COVID Crisis Underscores Gaps in Serious Illness Workforce

By Larry Beresford

The COVID-19 crisis has underscored serious gaps in the U.S. healthcare system – among them, the nation’s shortage of hospice and palliative care specialists and the need for healthcare professionals in every setting to have some level of palliative care education and training, experts say.

The workforce issue was one of several topics related to the COVID-19 pandemic highlighted at a recent National Policy Forum hosted by the Coalition to Transform Advanced Care.

Speakers on the workforce panel discussion – “Caring for those with Serious Illness by Supporting Our Workforce During COVID-19 and Beyond” – pointed out that palliative care has been key to responding to the pandemic.

“Palliative care is definitely having ‘a moment’ because it’s at the heart of the most compelling issues that we’ve had to confront over these past several months,” said Jennifer Ballentine, executive director of the CSU Shiley Institute for Palliative Care.

“Since there is no curative treatment for COVID-19, all COVID care is palliative care – it must address symptom management, shared decision-making and ethical conundrums,” she said.
Still, too many frontline healthcare providers have been poorly prepared for the crisis, despite an abundance of resources to help them learn, Ballentine said.

More Specialists Needed

Ballentine was joined on the C-TAC panel by Brynn Bowman, chief strategy officer of the Center to Advance Palliative Care (CAPC), and Robert Espinoza, vice president of policy at PHI.
Bowman said that although the specialty palliative care workforce has grown significantly in the past 20 years, it still isn’t adequate to meet demand.
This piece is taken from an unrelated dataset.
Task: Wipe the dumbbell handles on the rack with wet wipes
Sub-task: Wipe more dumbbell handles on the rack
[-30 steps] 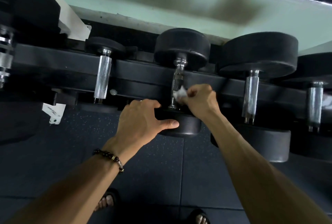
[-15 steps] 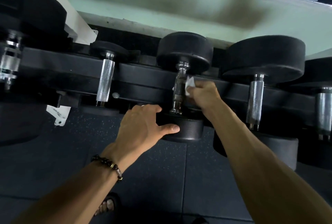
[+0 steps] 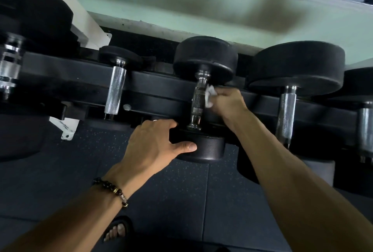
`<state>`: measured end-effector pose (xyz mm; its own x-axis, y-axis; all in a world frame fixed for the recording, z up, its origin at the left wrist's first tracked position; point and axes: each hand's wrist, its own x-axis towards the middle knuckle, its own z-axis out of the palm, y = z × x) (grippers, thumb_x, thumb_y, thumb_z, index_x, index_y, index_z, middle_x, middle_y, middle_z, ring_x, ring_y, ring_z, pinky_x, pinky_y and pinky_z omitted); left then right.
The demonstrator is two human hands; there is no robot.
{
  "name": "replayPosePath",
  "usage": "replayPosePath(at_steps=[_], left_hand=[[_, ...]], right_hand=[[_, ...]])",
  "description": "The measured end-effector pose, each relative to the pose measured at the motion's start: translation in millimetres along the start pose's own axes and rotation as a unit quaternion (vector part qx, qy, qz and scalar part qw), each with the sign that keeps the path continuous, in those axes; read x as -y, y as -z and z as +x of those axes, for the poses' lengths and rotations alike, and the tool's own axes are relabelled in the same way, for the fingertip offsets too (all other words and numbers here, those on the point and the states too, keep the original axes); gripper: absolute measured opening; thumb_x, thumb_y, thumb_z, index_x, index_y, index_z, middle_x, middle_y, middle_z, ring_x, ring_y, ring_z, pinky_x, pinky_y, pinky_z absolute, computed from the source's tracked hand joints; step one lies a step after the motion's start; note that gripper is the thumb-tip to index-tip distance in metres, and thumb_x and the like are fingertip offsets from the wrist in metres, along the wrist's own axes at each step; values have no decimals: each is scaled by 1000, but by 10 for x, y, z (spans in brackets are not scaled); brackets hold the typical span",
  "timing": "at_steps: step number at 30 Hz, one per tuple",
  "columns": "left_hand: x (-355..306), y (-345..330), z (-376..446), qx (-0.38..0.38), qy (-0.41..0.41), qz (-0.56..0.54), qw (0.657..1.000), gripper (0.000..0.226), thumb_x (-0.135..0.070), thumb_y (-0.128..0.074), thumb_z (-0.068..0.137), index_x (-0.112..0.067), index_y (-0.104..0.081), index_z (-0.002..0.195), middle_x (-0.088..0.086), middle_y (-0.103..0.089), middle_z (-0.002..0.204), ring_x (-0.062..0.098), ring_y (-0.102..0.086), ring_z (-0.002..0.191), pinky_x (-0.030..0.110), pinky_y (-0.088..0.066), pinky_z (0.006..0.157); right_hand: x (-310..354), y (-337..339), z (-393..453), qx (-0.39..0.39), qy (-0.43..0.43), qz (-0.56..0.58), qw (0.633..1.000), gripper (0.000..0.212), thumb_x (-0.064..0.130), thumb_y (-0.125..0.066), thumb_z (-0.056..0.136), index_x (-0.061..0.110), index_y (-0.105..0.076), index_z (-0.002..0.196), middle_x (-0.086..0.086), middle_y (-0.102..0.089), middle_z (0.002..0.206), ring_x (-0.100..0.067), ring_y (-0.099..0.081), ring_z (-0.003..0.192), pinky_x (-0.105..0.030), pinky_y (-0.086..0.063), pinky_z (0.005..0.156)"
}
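Note:
A black dumbbell with a knurled chrome handle (image 3: 198,100) lies across the black rack (image 3: 161,92) in the middle. My right hand (image 3: 227,103) pinches a small white wet wipe (image 3: 210,95) and holds it against the right side of that handle, near its upper half. My left hand (image 3: 155,144) grips the near black head (image 3: 203,147) of the same dumbbell, thumb along its front, fingers curled over its top. The far head (image 3: 204,58) sits behind the rack rail.
More dumbbells rest on the rack: a small one with a chrome handle (image 3: 116,92) to the left, a larger one (image 3: 286,110) to the right, others at both edges. A pale green wall (image 3: 201,5) rises behind. Dark rubber floor (image 3: 181,201) and my sandalled foot (image 3: 117,229) are below.
My right hand has slid the wipe up the handle, from its lower end near the near head to its upper half. My left hand has kept its grip on the near head.

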<state>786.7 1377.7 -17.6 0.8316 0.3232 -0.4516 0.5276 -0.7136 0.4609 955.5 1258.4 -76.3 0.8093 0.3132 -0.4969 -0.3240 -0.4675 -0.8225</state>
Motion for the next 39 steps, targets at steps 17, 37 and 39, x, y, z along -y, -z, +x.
replayPosePath(at_steps=[17,37,39], left_hand=[[24,2,31,15,-5,16,1000,87,-74,-60,73,-23,-47,142,-3,-53,143,21,-41,135,35,-31,110],[68,-26,57,9,-21,12,1000,87,-75,-58,73,-22,-48,141,-5,-54,141,19,-45,132,34,-33,108],[62,-21,54,9,-20,11,1000,87,-75,-59,73,-22,-49,141,-4,-55,140,20,-46,132,35,-34,107]], right_hand=[[-56,-25,-315,81,-54,-112,989,20,4,-65,87,18,-73,75,1,-74,76,-3,-69,77,-19,-53,79],[120,-190,147,-35,-54,203,977,30,-12,-55,84,9,-71,69,-19,-65,81,-37,-62,78,-58,-57,81],[-17,-114,74,6,-51,83,995,27,-6,-58,76,13,-70,61,-14,-67,73,-33,-64,73,-57,-58,77]])
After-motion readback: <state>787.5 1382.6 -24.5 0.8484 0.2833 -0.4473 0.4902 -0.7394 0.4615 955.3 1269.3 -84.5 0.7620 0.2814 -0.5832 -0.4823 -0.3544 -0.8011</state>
“We’ve seen a lot of traction on the ground, but not enough,” she said. The specialty also needs to do a better job of recruiting a diverse workforce that can better reflect the racial and ethnic diversity of the patients it serves, she added.

Bowman co-chaired a National Academies of Sciences, Engineering and Medicine roundtable in November that explored workforce issues on quality care for people with serious illness. A report on the roundtable, “Building the Workforce We Need to Care for People with Serious Illness,” is now available.
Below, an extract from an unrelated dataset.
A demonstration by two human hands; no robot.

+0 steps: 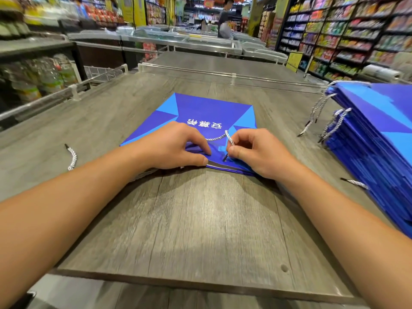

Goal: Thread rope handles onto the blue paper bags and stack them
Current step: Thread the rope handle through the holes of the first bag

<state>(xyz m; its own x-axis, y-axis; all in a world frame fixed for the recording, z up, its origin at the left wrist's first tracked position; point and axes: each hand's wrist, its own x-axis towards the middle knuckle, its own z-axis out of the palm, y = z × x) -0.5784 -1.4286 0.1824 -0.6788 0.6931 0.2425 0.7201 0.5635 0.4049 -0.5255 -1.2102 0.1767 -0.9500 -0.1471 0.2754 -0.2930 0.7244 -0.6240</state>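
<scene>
Currently, a flat, folded blue paper bag [200, 112] is being held down on the grey wood-grain desk [200, 219], its smooth surface printed in dark and light blue angular panels. White Chinese characters are running across it, upside down from this view and not clearly readable. The near edge of the bag is being pressed by the left hand [174, 148], fingers curled and thumb laid along the rim. A twisted white-and-dark rope handle [228, 136] is being pinched by the right hand [256, 152] between thumb and forefinger, and its dark stiff tip is being pointed down at the bag's top edge; the rope is arching back toward the left hand. Another rope piece [72, 158] is lying loose on the desk to the left, well apart from the bag. At the right, a tall stack of blue bags [379, 141] is resting on the desk, rope handles dangling from its side. Beyond the desk, glass-topped freezer chests [182, 41] and shelves of colourful packaged goods [345, 32] are being blurred by motion.
</scene>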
Solutions to Building the Workforce

The solutions to building the serious illness workforce are to make sure all current and future healthcare professionals have adequate palliative care training going forward, Ballentine said.

She said one of the greatest policy priorities is for the U.S. Senate to pass S.2080, the Palliative Care and Hospice Education and Training Act (PCHETA), approved by the House of Representatives on October 28.

PCHETA would increase the number of permanent faculty in palliative care at accredited medical and other professional schools; promote education and research in palliative care and hospice; and establish palliative care and hospice education centers.

There is a need to increase and standardize continuing education requirements to incorporate palliative care content, such as pain and symptom management, communication, psychosocial issues, end-of-life care, and professional self-care.

Undergraduate curriculum must also include instruction in these topics, while expanding scope of practice for nurse practitioners and physician assistants, Ballentine said.

Challenges in Long-Term Care 

Espinoza said the COVID pandemic has highlighted ongoing challenges in long-term care and related fields that employ direct-care workers, the fastest growing job category in the country.

COVID policy has deemed direct-care workers an essential service in the crisis, but these workers are undervalued and paid poverty level wages while receiving inadequate training for the work they must do, he said.

Often, they are last in line to receive adequate personal protective equipment on the job. If not protected by their employers, some may choose not to come to work, Espinoza said.
“We’re still counting how many direct care workers have lost their lives to the virus,” he said.

Espinoza also said a scattered and fractured long-term care system makes it impossible to intervene quickly in a crisis like COVID-19.

PHI has advocated for transforming the quality of direct care jobs, addressing high turnover, low pay, inconsistent training, and lack of access to paid leave and day care.